Posted by hyperguard on September 1, 2009

I recently read Web security is about scalability, a very interesting post by Jeremiah Grossman of White Hat Security. He discusses the importance of scalability in overcoming today’s Web security challenges. I would like to add some of my thoughts.

It has taken the industry over 10 years to realize that when dealing with Web application vulnerabilities, they must also deal with the scalability issues these applications face. This needs to happen in parallel with normal security testing. As Jeremiah highlights the incredible scaling needed today:

“Consider that there are 240+ million websites, millions more added every month, an unknown number of Intranet Web applications, 17+ million developers, and over one billion people on the Web. Any solution capable of making a real difference must be valued by its potential worldwide impact.”

Testing a web application on a single system (how most are tested before being sent out into the world) without taking into account scalability is costly.
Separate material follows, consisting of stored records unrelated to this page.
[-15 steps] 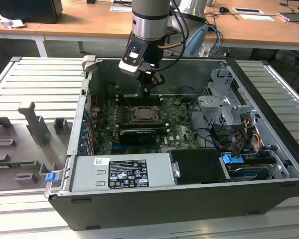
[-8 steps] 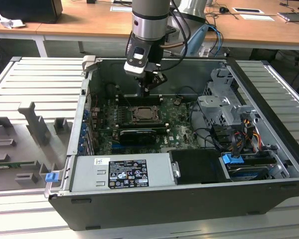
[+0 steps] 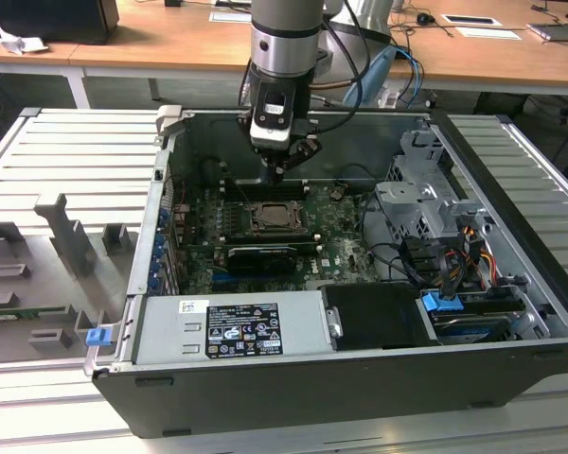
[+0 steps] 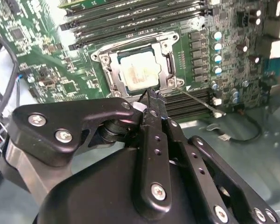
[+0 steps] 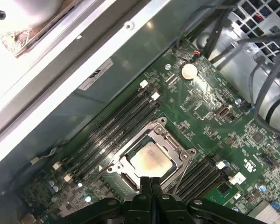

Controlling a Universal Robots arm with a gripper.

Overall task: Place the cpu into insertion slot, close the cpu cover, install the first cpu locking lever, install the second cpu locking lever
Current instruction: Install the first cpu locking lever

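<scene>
The cpu (image 4: 139, 72) (image 5: 150, 161) lies flat in the insertion slot (image 3: 276, 219) on the green board, its pale metal face showing. The silver cpu cover (image 4: 167, 55) (image 5: 173, 145) lies down around it as a frame, with the chip visible through its window. A thin metal locking lever (image 4: 196, 99) sticks out along the board from one corner of the socket. My gripper (image 3: 277, 174) (image 4: 150, 93) (image 5: 151, 180) hangs just above the socket's edge, its fingers shut together with nothing between them.
The board sits deep in an open computer case (image 3: 511, 180). Long black memory slots (image 5: 113, 126) run beside the socket. A grey power supply box (image 3: 232, 326) fills the near side, and a drive cage with cables (image 3: 435, 227) stands on the exterior view's right.
</scene>
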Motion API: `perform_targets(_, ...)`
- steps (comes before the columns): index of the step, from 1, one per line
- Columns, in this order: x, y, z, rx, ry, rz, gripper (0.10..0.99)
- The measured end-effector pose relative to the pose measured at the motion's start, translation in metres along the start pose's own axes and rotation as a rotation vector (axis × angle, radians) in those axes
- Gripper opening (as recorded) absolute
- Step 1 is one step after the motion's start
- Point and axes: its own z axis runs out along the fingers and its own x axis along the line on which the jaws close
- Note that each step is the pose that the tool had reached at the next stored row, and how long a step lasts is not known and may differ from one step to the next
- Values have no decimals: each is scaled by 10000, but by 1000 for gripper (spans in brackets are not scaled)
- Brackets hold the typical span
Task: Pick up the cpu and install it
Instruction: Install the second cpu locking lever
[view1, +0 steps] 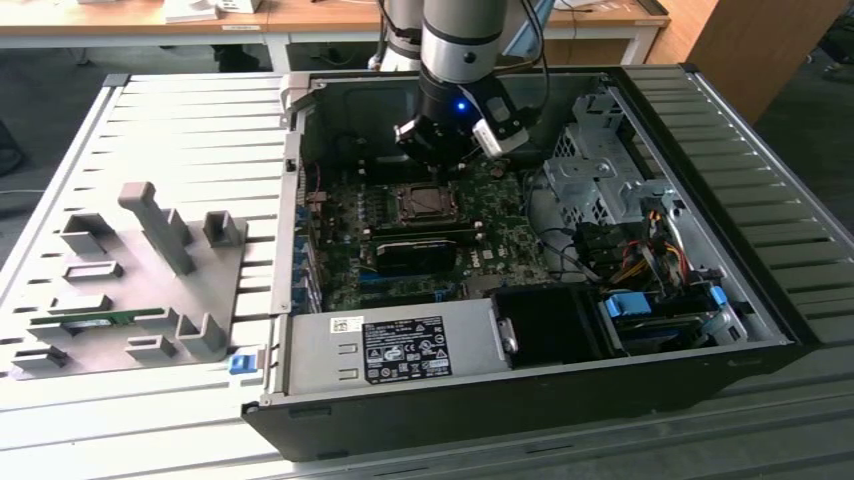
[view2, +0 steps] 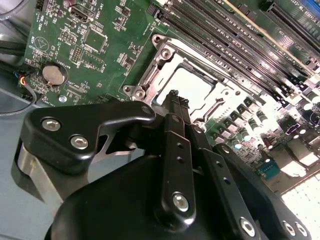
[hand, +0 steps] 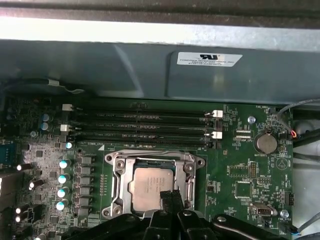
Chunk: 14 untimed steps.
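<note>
Inside the open case (view1: 747, 300), my hand (hand: 170, 196), fingers together and empty, hovers over the cpu (hand: 151, 187) seated in its socket (hand: 116, 172); memory slots (hand: 145, 125) lie just beside.

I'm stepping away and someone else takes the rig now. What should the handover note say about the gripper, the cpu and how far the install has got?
Gripper: fingers together, tips just above the edge of the cpu, holding nothing.
Cpu: lying flat in the socket on the motherboard inside the open computer case.
Done: cpu picked up and placed in the socket.
Left: whether it is fully seated cannot be judged from these views; check before calling the install finished.
</note>
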Motion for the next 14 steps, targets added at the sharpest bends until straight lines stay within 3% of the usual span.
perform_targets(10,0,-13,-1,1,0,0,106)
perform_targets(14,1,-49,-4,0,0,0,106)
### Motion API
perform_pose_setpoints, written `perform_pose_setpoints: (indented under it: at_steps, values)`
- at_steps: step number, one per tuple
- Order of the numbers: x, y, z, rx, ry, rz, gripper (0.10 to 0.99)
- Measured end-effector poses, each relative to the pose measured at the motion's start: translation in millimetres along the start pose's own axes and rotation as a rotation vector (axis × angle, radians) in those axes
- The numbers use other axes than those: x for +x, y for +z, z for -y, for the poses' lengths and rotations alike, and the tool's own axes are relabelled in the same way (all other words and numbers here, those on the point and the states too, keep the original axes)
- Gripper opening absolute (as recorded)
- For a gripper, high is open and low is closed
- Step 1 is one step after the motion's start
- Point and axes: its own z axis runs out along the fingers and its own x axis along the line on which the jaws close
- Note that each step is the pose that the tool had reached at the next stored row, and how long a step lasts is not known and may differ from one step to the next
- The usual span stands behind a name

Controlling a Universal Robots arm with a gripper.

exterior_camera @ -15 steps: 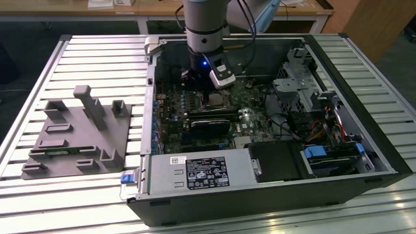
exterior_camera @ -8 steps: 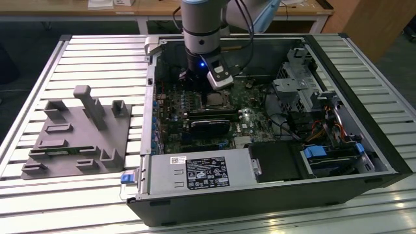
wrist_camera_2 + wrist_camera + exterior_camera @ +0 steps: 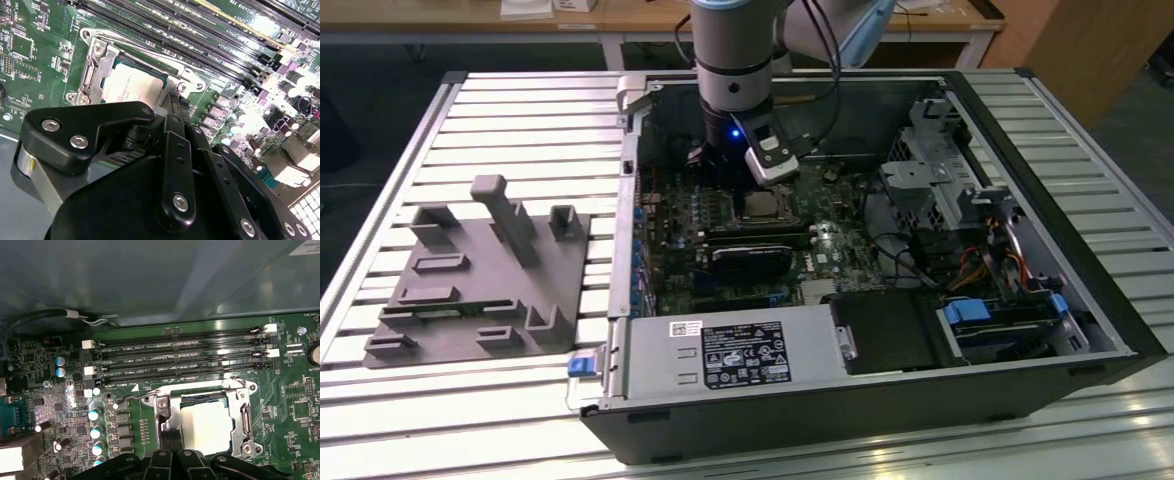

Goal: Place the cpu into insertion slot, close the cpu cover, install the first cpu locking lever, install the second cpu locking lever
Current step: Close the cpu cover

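Open PC case (image 3: 854,415) lying on slatted table (image 3: 520,110), green motherboard (image 3: 295,405) exposed. Arm (image 3: 736,60) reaching down inside, gripper (image 3: 171,440) at edge of insertion slot (image 3: 202,398), fingertips (image 3: 166,440) pressed together, nothing visibly pinched. Cpu cover (image 3: 245,415) lying flat over slot, cpu (image 3: 206,427) seated beneath, pale face showing through the cut-out. Thin wire lever (image 3: 127,400) sticking out past one socket corner, beside capacitors (image 3: 94,415).

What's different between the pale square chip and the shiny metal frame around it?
The cpu is a solid, pale beige square; the cpu cover is a shiny silvery frame with a cut-out middle. The cpu is smaller and shows through that opening; the cpu cover borders it. Both are square and lie flat on the green board.
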Motion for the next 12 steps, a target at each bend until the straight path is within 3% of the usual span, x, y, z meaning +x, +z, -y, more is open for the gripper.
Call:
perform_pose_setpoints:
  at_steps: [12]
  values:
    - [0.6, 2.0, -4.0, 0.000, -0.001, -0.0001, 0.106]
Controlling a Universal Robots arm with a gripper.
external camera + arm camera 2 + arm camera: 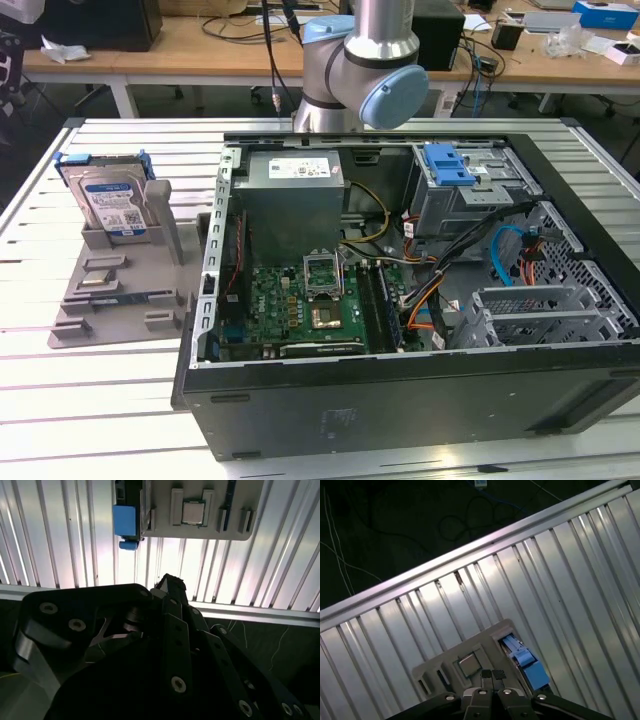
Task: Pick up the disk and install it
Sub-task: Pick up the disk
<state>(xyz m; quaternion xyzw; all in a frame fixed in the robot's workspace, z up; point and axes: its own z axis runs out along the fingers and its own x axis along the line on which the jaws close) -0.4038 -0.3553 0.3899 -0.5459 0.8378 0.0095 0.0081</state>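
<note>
With end effector [493, 675] clenched empty near the disk [114, 204], upright in the grey holder [110, 290] on the counter [95, 415] at the exterior view's left of the case [400, 410], open wide and centre squarely across blue side rails [529, 667].

No print can be read. The disk [112, 200] carries a white-and-blue label [116, 208] with barcodes, its lettering too small to make out; likewise the white sticker [305, 168] on the grey power supply [293, 205].
</note>
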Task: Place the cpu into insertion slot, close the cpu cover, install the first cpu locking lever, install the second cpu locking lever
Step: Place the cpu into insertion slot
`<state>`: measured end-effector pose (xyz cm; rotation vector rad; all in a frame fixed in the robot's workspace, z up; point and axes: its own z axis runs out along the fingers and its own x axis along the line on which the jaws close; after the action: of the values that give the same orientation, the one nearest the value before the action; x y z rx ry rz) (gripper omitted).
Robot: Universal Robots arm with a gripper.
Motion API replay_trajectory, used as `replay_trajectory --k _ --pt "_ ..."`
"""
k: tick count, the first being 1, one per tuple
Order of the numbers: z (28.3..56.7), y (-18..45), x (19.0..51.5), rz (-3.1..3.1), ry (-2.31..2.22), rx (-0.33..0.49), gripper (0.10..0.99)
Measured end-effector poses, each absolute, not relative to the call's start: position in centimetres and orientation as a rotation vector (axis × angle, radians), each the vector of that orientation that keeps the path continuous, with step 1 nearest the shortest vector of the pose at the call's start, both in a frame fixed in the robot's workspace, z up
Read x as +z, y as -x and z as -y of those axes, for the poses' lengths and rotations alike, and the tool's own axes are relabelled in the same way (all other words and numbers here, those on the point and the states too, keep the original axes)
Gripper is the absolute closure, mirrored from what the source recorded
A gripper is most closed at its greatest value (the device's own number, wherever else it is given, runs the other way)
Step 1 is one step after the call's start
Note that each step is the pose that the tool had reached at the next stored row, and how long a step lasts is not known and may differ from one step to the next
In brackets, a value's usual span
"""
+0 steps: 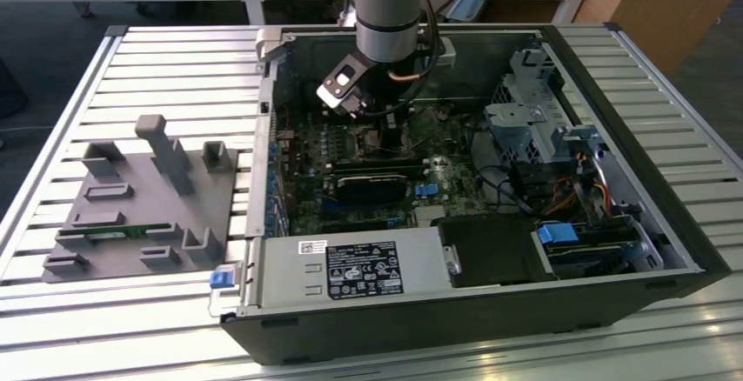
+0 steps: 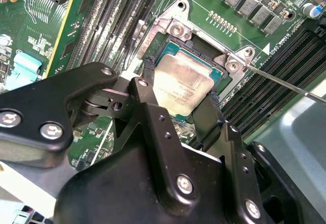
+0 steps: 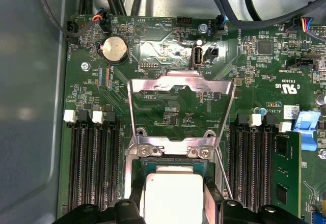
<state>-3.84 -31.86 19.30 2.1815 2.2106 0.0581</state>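
1. Your gripper [image 2: 181,86] is clamped on the chip [image 2: 178,91], with one finger on each side. That keeps the chip flat so it cannot slip.
2. The chip sits down in the slot [image 2: 196,48], lined up square with its edges. I think it is in place, or nearly so.
3. Just past the slot, the cover [image 3: 214,85] is flipped up and back. That leaves the slot open for the chip.
4. The thin wire lever [image 2: 285,84] sticks out to the side, unhooked, so it does not pin the cover down.
5. The chip's face has print too faint to read. The green board [image 3: 168,46] has small white letters beside its parts.
6. Farther out, the computer case [image 1: 685,224] lies open side up, so the arm can reach in. Its white sticker [image 1: 348,270] has print too small to read. A grey tray [image 1: 128,216] rests near the case, on the exterior view's left.
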Motion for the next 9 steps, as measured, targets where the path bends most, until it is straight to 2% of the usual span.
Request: replay_trajectory --k 7,8,9 --pt "31.86 3.84 19.30 -2.211 -2.181 0.058 0.529" --pt "31.86 3.84 19.30 -2.211 -2.181 0.058 0.467" --pt "31.86 3.84 19.30 -2.211 -2.181 0.058 0.467"
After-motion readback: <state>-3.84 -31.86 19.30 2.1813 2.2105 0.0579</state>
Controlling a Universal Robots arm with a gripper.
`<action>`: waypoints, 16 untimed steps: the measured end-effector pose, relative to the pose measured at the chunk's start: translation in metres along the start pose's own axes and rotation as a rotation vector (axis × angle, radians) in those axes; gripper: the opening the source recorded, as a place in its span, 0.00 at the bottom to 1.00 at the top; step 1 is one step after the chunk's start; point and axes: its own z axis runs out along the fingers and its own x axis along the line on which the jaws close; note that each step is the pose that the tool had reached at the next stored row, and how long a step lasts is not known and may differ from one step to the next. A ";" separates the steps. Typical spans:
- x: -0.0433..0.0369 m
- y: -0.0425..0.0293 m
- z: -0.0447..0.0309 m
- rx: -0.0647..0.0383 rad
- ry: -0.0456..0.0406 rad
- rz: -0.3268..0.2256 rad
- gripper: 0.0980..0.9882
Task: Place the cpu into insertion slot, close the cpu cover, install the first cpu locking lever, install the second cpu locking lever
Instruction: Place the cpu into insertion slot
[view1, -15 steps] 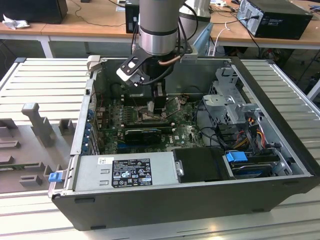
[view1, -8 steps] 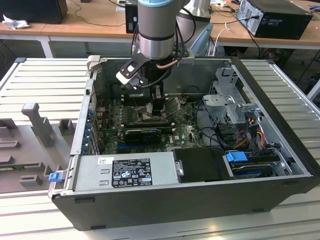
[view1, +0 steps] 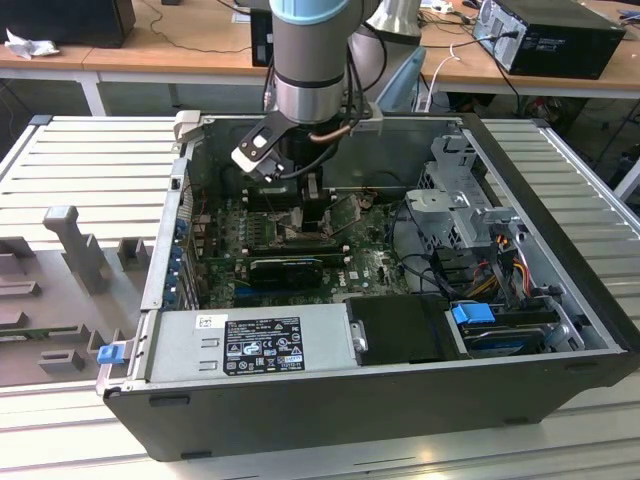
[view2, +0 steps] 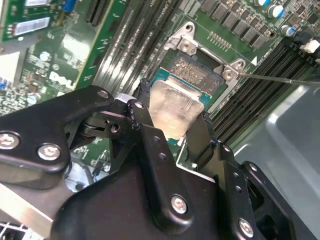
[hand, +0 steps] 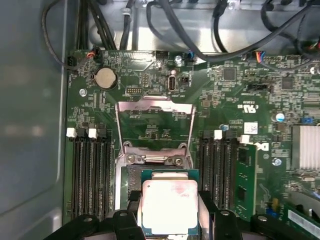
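Note:
The cpu (view2: 172, 107) (hand: 169, 205) is a small square chip with a silver-grey top and a green rim. My gripper (view2: 172, 114) (hand: 169, 212) is shut on it, one black finger (hand: 131, 212) against each side. The chip hangs partly over the insertion slot (view2: 194, 67) (hand: 132, 180), a dark square socket with a metal rim on the green motherboard; I cannot tell whether they touch. The cpu cover (hand: 154, 105) (view1: 345, 210) stands swung open beyond the socket. A thin locking lever (view2: 280, 79) sticks out from a socket corner. In the exterior view the gripper (view1: 300, 205) reaches down into the case.
Long black memory slots (hand: 90, 170) (hand: 215, 170) flank the socket, one holding a green module (hand: 245, 180). A black graphics card (view1: 285, 268) lies nearer the power supply (view1: 250, 340). Cables (hand: 200, 30) and a drive cage (view1: 460, 205) crowd the case, whose walls (view1: 560, 230) enclose everything.

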 end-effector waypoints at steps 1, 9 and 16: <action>0.0010 -0.0008 0.0015 0.000 0.0000 0.000 0.49; 0.0095 -0.0047 0.0185 0.006 -0.0004 0.012 0.49; 0.0101 -0.0052 0.0248 0.011 -0.0007 0.022 0.49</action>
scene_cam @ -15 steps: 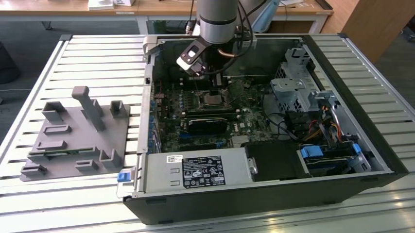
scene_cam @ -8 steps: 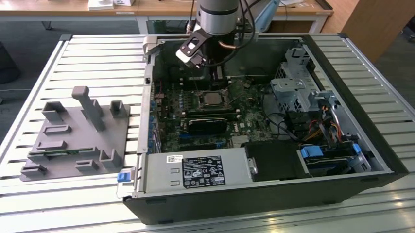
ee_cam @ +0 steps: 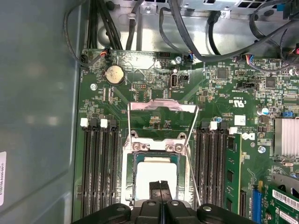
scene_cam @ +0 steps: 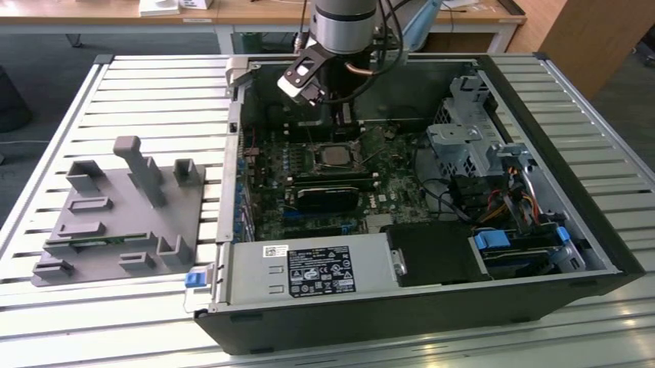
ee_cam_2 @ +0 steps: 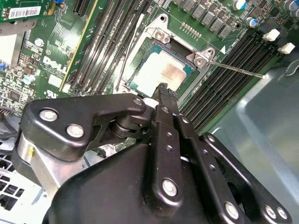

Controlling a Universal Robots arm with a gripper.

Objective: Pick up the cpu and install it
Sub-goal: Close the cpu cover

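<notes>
Gripper (ee_cam: 160, 186) closed up, parked right over the cpu (ee_cam: 156, 173) in its socket (ee_cam: 129, 177)

The fingers are pressed together with nothing between them, tips just over the chip's metal top; can't tell if they actually touch it. The cpu lies flat in the motherboard socket with the load plate (ee_cam: 161, 106) flipped open, inside the open PC case (scene_cam: 409, 318). On the exterior view's left, the grey tray (scene_cam: 123, 230) holds a green memory stick (scene_cam: 97, 243).
</notes>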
Once that application hits it’s performance limit it usually means a redesign and rewrite of core elements to make it more scalable, changing how and what is important to test. Think of the OWASP top 10 on Jeremiah’s scale!

Cluster computing, or cloud computing, presents a remedy to developing, testing and scaling web applications in a much more practical sense.

Flip the coin to protecting the applications once they’re live and in action, and Jeremiah’s scalability point becomes painfully apparent. Web application firewall’s (WAF) are the industry standard for this purpose, however they are predominantly hardware. Hardware doesn’t scale – you have to buy another box. More boxes, more resource drain, less virtualized resources and on and on.

The article Jeremiah references in his post (check here for the white paper), outlines my view of what the market needs from a WAF.